What is being asked
From the first line to the last, print the material exactly, skipping the pictures.

(Beginning of Material provided)

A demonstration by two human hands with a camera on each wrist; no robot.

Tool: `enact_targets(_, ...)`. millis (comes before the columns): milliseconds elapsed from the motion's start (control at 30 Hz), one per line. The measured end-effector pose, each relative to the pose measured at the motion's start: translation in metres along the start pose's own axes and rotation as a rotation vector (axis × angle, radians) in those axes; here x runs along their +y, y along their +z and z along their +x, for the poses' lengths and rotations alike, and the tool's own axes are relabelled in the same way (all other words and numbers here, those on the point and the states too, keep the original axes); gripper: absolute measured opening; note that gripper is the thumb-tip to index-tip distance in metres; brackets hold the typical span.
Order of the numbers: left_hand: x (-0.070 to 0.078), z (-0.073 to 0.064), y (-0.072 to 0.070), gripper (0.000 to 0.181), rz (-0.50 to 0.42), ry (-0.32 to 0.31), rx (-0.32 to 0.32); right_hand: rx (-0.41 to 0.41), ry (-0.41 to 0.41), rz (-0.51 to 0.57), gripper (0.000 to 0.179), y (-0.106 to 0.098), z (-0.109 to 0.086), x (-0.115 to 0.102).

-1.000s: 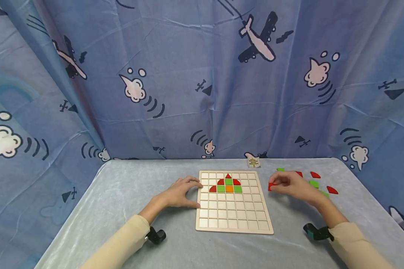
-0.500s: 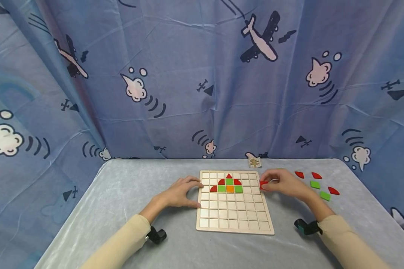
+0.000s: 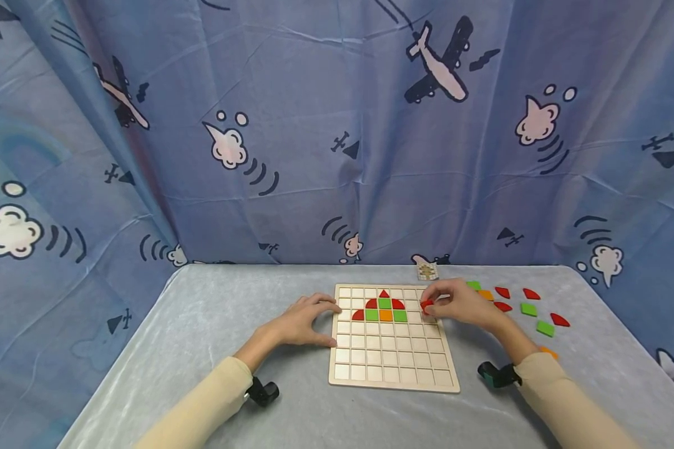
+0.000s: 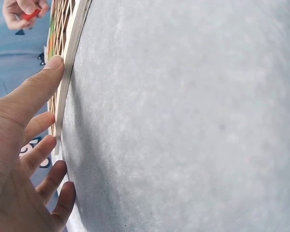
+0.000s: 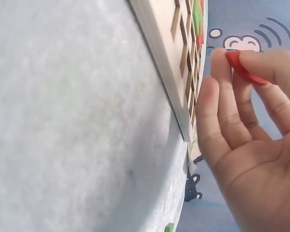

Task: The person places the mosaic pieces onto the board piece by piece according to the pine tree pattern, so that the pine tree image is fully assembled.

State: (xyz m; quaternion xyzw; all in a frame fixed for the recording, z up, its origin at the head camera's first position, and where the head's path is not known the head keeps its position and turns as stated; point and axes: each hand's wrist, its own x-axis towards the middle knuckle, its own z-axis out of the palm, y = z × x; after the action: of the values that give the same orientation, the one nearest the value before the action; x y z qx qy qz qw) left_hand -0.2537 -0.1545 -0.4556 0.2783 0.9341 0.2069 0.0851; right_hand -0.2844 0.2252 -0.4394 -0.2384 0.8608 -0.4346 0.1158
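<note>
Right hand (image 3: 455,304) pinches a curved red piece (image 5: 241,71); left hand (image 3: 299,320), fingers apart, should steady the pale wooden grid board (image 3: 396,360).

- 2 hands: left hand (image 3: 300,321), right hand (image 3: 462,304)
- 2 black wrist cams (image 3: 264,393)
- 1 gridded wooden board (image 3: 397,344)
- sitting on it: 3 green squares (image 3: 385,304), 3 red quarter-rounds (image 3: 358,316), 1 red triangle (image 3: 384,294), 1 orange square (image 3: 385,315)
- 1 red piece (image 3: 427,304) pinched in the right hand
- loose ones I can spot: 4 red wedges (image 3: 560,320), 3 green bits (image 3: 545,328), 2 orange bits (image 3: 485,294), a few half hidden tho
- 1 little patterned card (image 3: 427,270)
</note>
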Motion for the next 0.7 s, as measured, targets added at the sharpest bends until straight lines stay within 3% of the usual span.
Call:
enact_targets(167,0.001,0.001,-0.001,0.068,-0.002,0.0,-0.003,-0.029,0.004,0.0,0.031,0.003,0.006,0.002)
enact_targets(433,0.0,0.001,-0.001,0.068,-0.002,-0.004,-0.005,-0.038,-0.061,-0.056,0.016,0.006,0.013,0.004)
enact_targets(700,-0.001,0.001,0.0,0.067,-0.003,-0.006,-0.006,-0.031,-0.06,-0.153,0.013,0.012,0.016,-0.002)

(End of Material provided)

Answer below
A demonstration by two human hands with a camera on each wrist; no robot.

Tool: `enact_targets(_, ...)`. millis (comes before the columns): milliseconds elapsed from the motion's start (control at 30 Hz), one per line. The measured end-effector pose, each relative to the pose measured at the motion's start: translation in metres along the start pose's own axes and rotation as a rotation vector (axis × angle, radians) in those axes; here x runs along their +y, y along their +z and z along their +x, for the poses' lengths and rotations alike, and the tool's own axes are relabelled in the same way (all other words and numbers here, those on the point and the states too, keep the original axes); gripper: absolute measured opening; note that gripper is the thumb-tip to index-tip distance in metres; brackets hold the typical span.
Order of the numbers: left_hand: x (-0.070 to 0.078), z (-0.073 to 0.064), y (-0.072 to 0.070), gripper (0.000 to 0.181), rz (-0.50 to 0.42), ry (-0.32 to 0.31), rx (-0.32 to 0.32); right_hand: rx (-0.41 to 0.41), ry (-0.41 to 0.41), rz (-0.51 to 0.57), gripper (0.000 to 0.179), y (-0.106 to 0.098), z (-0.109 to 0.086), x (-0.115 to 0.102).

-1.000s: 
-0.500s: 
+0.000s: 
+0.000s: 
+0.000s: 

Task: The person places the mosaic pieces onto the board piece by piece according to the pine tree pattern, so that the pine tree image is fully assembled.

State: (xyz m; quaternion xyzw; all in a frame fixed for the recording, z up, its origin at the head camera's first position, and where the head's path is not known the head keeps its position and turns as stated; point and axes: each hand's wrist, its own x-axis towards the middle knuckle, its own z-axis out of the palm, y = z × x; after the action: of the values that give the same orientation, the one nearest the value before the action; x y z qx qy qz qw) left_hand -0.2537 -0.1545 -0.4556 0.2783 0.9341 0.2069 0.0851; right_hand -0.2844 0.2252 -0.4394 -0.2384 0.8608 -0.4346 0.1158
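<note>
Right hand (image 3: 455,304) pinches a curved red piece (image 5: 241,71); left hand (image 3: 299,320), fingers apart, should steady the pale wooden grid board (image 3: 396,360).

- 2 hands: left hand (image 3: 300,321), right hand (image 3: 462,304)
- 2 black wrist cams (image 3: 264,393)
- 1 gridded wooden board (image 3: 397,344)
- sitting on it: 3 green squares (image 3: 385,304), 3 red quarter-rounds (image 3: 358,316), 1 red triangle (image 3: 384,294), 1 orange square (image 3: 385,315)
- 1 red piece (image 3: 427,304) pinched in the right hand
- loose ones I can spot: 4 red wedges (image 3: 560,320), 3 green bits (image 3: 545,328), 2 orange bits (image 3: 485,294), a few half hidden tho
- 1 little patterned card (image 3: 427,270)
</note>
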Motion for the next 0.7 s, as measured, targets added at the sharpest bends until straight lines stay within 3% of the usual span.
Call:
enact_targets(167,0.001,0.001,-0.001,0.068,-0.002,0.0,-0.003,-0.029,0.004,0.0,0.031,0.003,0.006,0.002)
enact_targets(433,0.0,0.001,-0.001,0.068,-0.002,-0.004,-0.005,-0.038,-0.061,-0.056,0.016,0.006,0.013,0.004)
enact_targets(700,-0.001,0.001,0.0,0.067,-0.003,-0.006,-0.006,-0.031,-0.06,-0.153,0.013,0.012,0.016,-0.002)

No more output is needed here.